News & CA: Seven News won nationally and in every market but Sydney. Today Tonight won nationally and lost Melbourne. Both had big wins nationally and didn’t need their big margins in Perth. Ten News averaged 792,000; the Late News/Sports Tonight, 491,000. Nightline averaged 300,000. The Catch Up, 182,000 at 1pm (and now not seen in regional areas, its time is ending). The 7pm ABC News was strong and The 7.30 Report averaged 852,000. Lateline, 216,000; Lateline Business, 94,000. SBS News averaged 147,000 at 6.30pm and 162,000 at 9.30pm. Dateline averaged 159,000. 7am Sunrise averaged 435,000; 7am Today, 256,000.
The Stats: Seven won with 28.4% (29.9% a week earlier) from Nine with 26.1% (26.6%), Ten with 23.8% (23.9), the ABC with 18.0% (16.7%) and SBS with 3.7% (4.0%). Nine won Sydney, Seven won Melbourne (despite the AFL Footy Show being on), Brisbane, Adelaide and Perth. Nine actually finished 3rd in Adelaide and Perth so the AFL Footy Show doesn’t travel well because of its Melbourne-centric approach. If Nine had got closer in Adelaide and especially Perth, it probably would have won, running the AFL Footy Show in both markets clipped its wings last night. Seven leads the week 28.2% to 26.4%. In regional areas Prime/7Qld had a narrow win with 27.6% to 26.5% for WIN/NBN. Southern Cross (Ten) was third with 24.1%, the ABC was on 17.4% and SBS was on 4.4%.

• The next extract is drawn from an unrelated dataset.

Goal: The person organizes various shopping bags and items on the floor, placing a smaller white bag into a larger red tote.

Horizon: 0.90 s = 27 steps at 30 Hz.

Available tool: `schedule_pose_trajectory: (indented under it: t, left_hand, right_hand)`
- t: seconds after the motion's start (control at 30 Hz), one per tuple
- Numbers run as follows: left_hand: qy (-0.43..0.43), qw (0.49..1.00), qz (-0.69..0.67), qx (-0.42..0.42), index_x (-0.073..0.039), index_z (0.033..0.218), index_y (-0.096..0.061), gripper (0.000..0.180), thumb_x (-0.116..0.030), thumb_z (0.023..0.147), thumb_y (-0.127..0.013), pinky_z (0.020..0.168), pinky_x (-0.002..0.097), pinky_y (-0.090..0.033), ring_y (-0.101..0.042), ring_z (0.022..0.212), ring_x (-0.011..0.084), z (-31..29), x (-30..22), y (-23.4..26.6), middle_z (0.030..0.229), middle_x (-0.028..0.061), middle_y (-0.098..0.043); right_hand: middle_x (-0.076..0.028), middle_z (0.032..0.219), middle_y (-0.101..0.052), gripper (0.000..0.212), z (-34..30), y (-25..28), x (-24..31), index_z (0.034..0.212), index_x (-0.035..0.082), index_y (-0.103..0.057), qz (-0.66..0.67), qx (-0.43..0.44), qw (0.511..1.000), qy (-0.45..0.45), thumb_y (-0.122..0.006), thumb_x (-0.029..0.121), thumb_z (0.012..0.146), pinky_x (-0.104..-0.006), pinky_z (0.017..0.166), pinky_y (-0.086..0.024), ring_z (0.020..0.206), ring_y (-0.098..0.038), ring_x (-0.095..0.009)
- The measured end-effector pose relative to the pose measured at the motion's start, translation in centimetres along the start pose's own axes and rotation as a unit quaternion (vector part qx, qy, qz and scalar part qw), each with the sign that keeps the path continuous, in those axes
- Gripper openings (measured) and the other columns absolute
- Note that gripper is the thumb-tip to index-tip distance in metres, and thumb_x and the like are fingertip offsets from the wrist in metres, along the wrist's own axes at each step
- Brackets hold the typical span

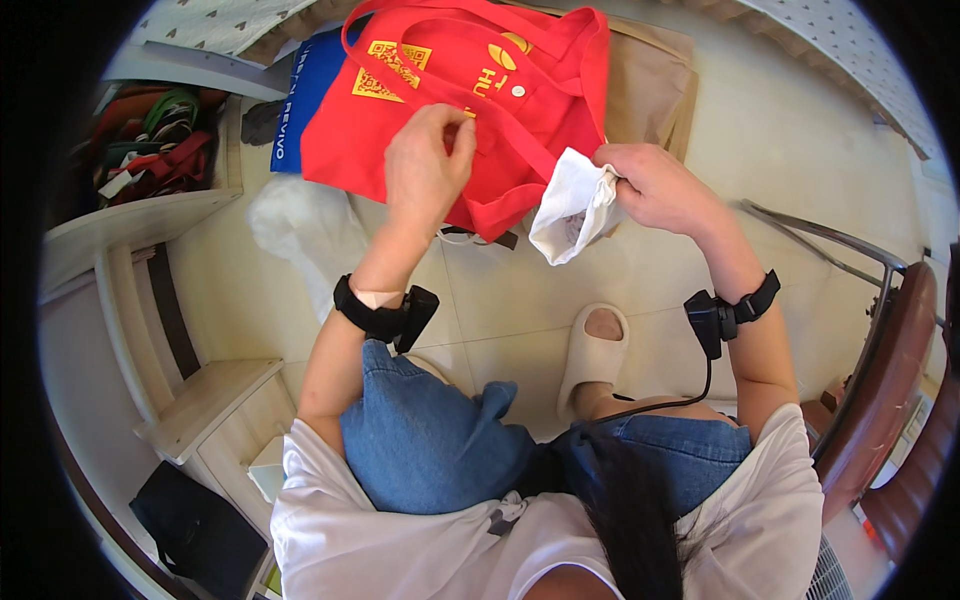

Glenn Dyer’s comments: That 8.30 to 9.30pm timeslot will worry the commercial networks because the ABC will pull away younger viewers prized by advertisers on Ten and Seven. Nine’s older viewers won’t be disturbed. The Chaser hit its straps last night. The audience and approach at 9pm on Wednesday is less “pub” than on Friday nights. A different class of audience watches. Apart from that and the way Nine split its audience to accommodate the AFL Footy Show it was a fairly average night’s viewing. Tonight, Easter approaches and for those not into religion there’s sport, sport and more sport on FTA and Pay TV. Don’t forget the Easter egg hunts and to eat your Easter buns. The economy depends on it. The Chaser (434,000) and Spicks and Specks (394,000) were the top two programs in Sydney last night — the top two programs in any market in fact.